One Piece, Symbole de Révolte : Du Népal à l’Indonésie, le Manga Inspire les Mouvements pour la Liberté
Kathmandou, Népal – Le drapeau de Luffy, personnage emblématique du manga One Piece, a fait son apparition lors des récentes manifestations au Népal, rejoignant un mouvement de protestation grandissant contre le gouvernement. Ce n’est pas un phénomène isolé. Des images similaires ont émergé en Indonésie il y a quelques mois, lors de manifestations anti-gouvernementales, où le symbole de Luffy et de son équipage a été brandi comme un appel à la liberté.
Ce recours à l’imagerie de One Piece n’est pas fortuit. La série, extrêmement populaire en Asie et dans le monde, met en scène des peuples opprimés qui attendent l’avènement de Nika, une divinité mythique incarnant la libération. Le personnage de Luffy, dans son évolution, est souvent perçu comme une figure messianique, un porteur d’espoir pour ceux qui luttent contre l’injustice.
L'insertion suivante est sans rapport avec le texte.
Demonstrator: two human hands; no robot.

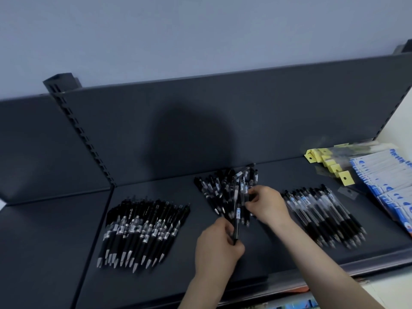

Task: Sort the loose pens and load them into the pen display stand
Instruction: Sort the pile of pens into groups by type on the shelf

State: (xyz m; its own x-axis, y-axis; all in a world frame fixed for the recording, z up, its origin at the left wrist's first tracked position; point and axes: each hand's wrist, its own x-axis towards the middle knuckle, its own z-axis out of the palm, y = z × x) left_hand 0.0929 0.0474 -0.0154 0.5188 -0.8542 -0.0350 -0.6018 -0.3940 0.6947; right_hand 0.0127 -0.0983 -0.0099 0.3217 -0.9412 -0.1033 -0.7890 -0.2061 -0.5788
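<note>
Fingers (225,229) of the left hand (219,246) curl round a single black pen (236,228) and grip it near its lower end. The right hand (268,206) reaches into the heap beyond, its fingertips bent toward pens there. Blur hides whether they have pinched one.

Everything lies on a dark shelf (66,241). At its right end is a fanned stack of blue-and-white packets (390,186). To the left sits a sorted row of black pens (142,228), tips toward the person, and to the right a second row of clear-barrelled pens (323,210). Between the two rows is the loose pile (223,188), jumbled and unsorted. Small yellow-tagged packets (327,163) lie behind the right row.

The step in hand looks like sorting: pens are being pulled from the middle heap and matched by type. Next, the held pen probably has to go to whichever row it matches, laid parallel with its tip the same way. No display stand is in view, so loading has not begun.
</note>
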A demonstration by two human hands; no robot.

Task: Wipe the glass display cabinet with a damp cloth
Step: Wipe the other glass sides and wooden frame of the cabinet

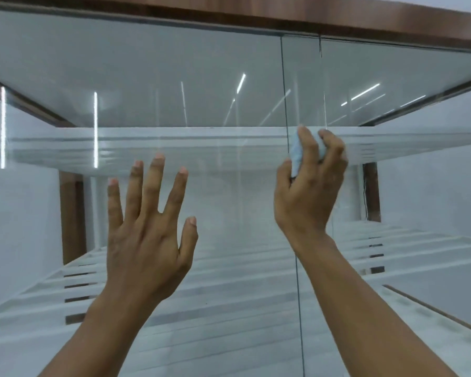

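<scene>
The glass display cabinet fills the view, its front made of two panes that meet at a vertical seam. My left hand is raised with fingers spread flat against the left pane. My right hand grips a bunched pale blue cloth and holds it on the glass right at the seam, level with the upper white shelf. Most of the cloth is hidden inside my fingers.
A brown wooden frame runs along the cabinet's top, and brown uprights stand inside. White shelves lie behind the glass. Bright streaks of light reflect on the panes.
</scene>
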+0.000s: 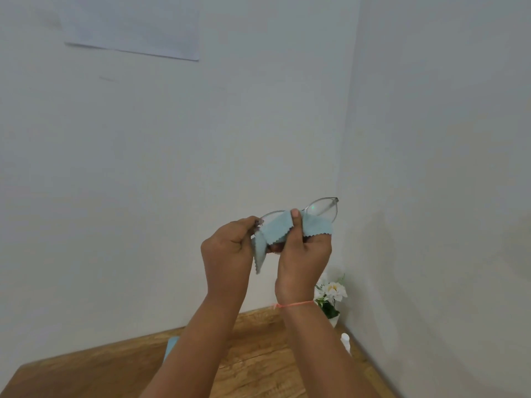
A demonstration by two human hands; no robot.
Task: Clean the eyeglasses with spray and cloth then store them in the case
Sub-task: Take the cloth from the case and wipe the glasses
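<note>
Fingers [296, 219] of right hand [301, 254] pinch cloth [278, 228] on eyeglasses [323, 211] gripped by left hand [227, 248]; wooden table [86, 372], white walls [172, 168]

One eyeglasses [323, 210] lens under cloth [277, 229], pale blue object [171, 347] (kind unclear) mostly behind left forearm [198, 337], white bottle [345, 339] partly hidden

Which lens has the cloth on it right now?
The lens of the eyeglasses beside the left hand: the right hand presses the blue cloth over it. The other lens stands bare.
</note>
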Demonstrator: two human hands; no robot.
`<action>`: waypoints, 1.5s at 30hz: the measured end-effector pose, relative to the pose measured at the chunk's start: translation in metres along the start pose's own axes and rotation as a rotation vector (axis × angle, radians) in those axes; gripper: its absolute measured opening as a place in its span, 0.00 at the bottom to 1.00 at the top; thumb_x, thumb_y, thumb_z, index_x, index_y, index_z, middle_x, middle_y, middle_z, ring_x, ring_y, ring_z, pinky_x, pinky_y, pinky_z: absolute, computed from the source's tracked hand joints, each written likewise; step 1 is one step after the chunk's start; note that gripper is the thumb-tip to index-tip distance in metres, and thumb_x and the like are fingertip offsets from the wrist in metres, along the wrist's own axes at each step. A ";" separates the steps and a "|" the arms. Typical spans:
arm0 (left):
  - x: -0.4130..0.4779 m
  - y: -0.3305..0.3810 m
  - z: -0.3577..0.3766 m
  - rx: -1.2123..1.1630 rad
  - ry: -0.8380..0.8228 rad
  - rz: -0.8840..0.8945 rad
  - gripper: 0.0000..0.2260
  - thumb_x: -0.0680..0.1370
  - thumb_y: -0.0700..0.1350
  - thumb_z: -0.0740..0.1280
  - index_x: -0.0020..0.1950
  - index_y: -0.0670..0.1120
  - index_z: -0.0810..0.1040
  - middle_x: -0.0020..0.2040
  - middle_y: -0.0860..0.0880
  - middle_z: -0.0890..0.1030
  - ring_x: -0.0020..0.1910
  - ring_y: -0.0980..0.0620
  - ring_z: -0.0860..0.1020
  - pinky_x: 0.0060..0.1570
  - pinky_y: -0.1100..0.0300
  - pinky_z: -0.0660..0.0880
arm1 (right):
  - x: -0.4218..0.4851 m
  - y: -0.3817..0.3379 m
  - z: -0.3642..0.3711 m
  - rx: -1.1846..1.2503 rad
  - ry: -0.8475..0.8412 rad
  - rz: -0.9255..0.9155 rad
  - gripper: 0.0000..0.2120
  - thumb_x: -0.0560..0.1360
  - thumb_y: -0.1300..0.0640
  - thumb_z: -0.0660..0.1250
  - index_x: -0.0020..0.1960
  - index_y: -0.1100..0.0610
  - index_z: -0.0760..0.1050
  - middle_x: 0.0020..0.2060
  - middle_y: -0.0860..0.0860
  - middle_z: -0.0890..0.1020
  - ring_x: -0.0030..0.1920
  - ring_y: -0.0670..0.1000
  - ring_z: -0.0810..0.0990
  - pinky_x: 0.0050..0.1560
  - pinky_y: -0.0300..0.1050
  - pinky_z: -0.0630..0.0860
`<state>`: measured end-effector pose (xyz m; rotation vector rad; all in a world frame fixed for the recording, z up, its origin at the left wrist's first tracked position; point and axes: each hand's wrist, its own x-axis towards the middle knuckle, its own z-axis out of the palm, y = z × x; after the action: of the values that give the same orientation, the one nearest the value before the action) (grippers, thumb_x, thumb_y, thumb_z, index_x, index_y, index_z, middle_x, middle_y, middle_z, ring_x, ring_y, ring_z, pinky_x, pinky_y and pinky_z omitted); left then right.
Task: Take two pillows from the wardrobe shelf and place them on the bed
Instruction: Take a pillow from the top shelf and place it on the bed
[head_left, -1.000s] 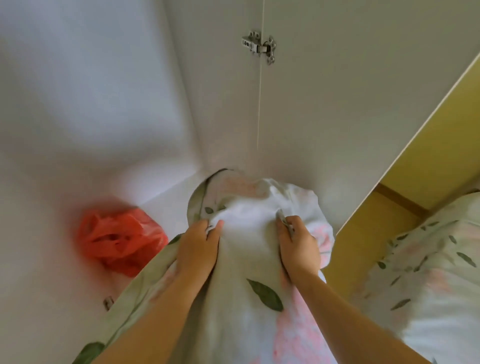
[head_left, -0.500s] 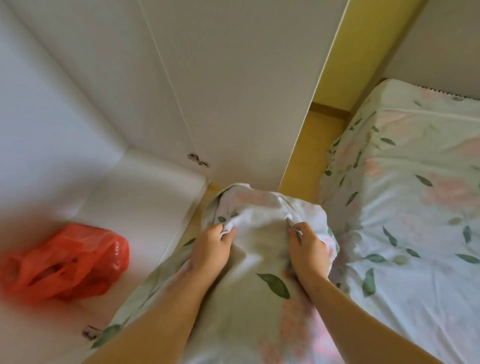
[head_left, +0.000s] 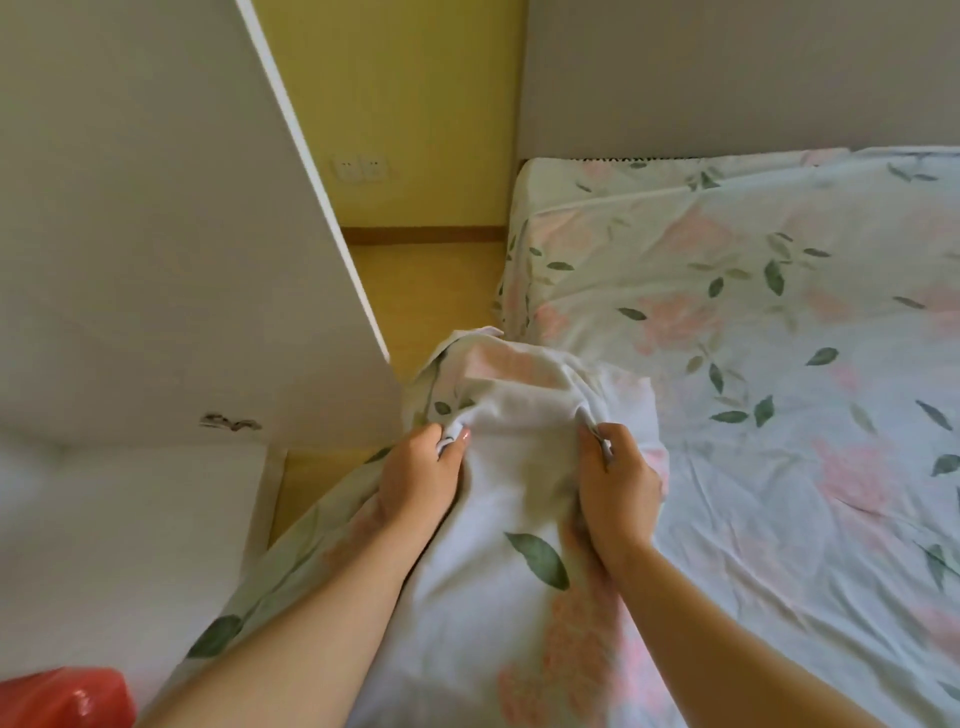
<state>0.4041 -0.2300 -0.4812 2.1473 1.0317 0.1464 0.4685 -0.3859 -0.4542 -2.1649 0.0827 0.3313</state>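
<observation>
A white pillow (head_left: 519, 525) printed with green leaves and pink flowers stretches from the bottom of the view up to the centre. My left hand (head_left: 421, 475) grips its fabric on the left side near the top. On the right side my right hand (head_left: 615, 483) pinches the fabric. The pillow's far end hangs over the floor gap, touching the bed's near corner. The bed (head_left: 779, 338), covered in a matching floral sheet, fills the right half. The white wardrobe shelf (head_left: 119, 535) lies at the lower left. A second pillow is not in view.
The open white wardrobe door (head_left: 171, 234) stands at the left, its edge close to the pillow's top. A red plastic bag (head_left: 62, 699) sits on the shelf at the bottom left. Yellow floor (head_left: 426, 296) and a yellow wall with sockets (head_left: 361, 169) lie between wardrobe and bed.
The view has swung right, from inside the wardrobe towards the bed. Both hands kept their grip and carried the pillow out off the shelf to the bed's edge.
</observation>
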 end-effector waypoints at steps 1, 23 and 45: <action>0.004 0.013 0.008 0.002 -0.005 0.021 0.23 0.78 0.49 0.64 0.28 0.46 0.55 0.25 0.49 0.63 0.34 0.45 0.66 0.34 0.58 0.59 | 0.009 0.001 -0.009 0.012 0.020 0.000 0.13 0.79 0.48 0.57 0.54 0.54 0.76 0.31 0.46 0.71 0.41 0.53 0.71 0.45 0.43 0.67; 0.175 0.229 0.142 0.010 -0.228 0.457 0.21 0.79 0.47 0.61 0.30 0.45 0.58 0.30 0.51 0.64 0.34 0.48 0.65 0.28 0.60 0.57 | 0.218 -0.010 -0.093 0.156 0.416 0.176 0.13 0.79 0.46 0.56 0.52 0.52 0.74 0.46 0.59 0.83 0.50 0.61 0.78 0.51 0.52 0.73; 0.491 0.449 0.311 0.219 -0.375 0.817 0.21 0.80 0.50 0.59 0.29 0.48 0.57 0.30 0.53 0.62 0.38 0.47 0.67 0.35 0.57 0.57 | 0.575 -0.070 -0.090 0.148 0.632 0.366 0.14 0.80 0.45 0.51 0.51 0.54 0.70 0.39 0.54 0.78 0.46 0.60 0.78 0.52 0.54 0.74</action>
<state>1.1381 -0.2388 -0.5069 2.5483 -0.0814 0.0072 1.0532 -0.3815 -0.5028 -2.0241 0.8365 -0.1646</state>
Ce phénomène souligne la puissance croissante de la culture populaire comme vecteur de revendication politique. L’utilisation de symboles issus de mangas et d’animes permet de créer un langage commun, de mobiliser des foules et de contourner les canaux d’information traditionnels.
L’histoire de la culture pop comme outil de protestation n’est pas nouvelle. À la fin des années 1990, en Italie, des étudiants ont utilisé les bandes sonores de Goldrake et Lady Oscar lors de manifestations contre un système éducatif jugé obsolète et mal géré. Ces choix musicaux, porteurs d’une nostalgie collective, ont servi de cri de ralliement et de symbole de rupture générationnelle.
L’exemple du Népal et de l’Indonésie, comme celui de l’Italie il y a plus de deux décennies, démontre que les œuvres de fiction, et en particulier les mangas et les animes, peuvent transcender leur fonction de divertissement pour devenir des catalyseurs de mouvements sociaux et des symboles de résistance. Ils offrent un langage visuel et narratif puissant,capable de résonner auprès de populations en quête de liberté et de justice. Ce phénomène, loin d’être une simple coïncidence, témoigne d’une appropriation créative de la culture populaire par ceux qui cherchent à faire entendre leur voix.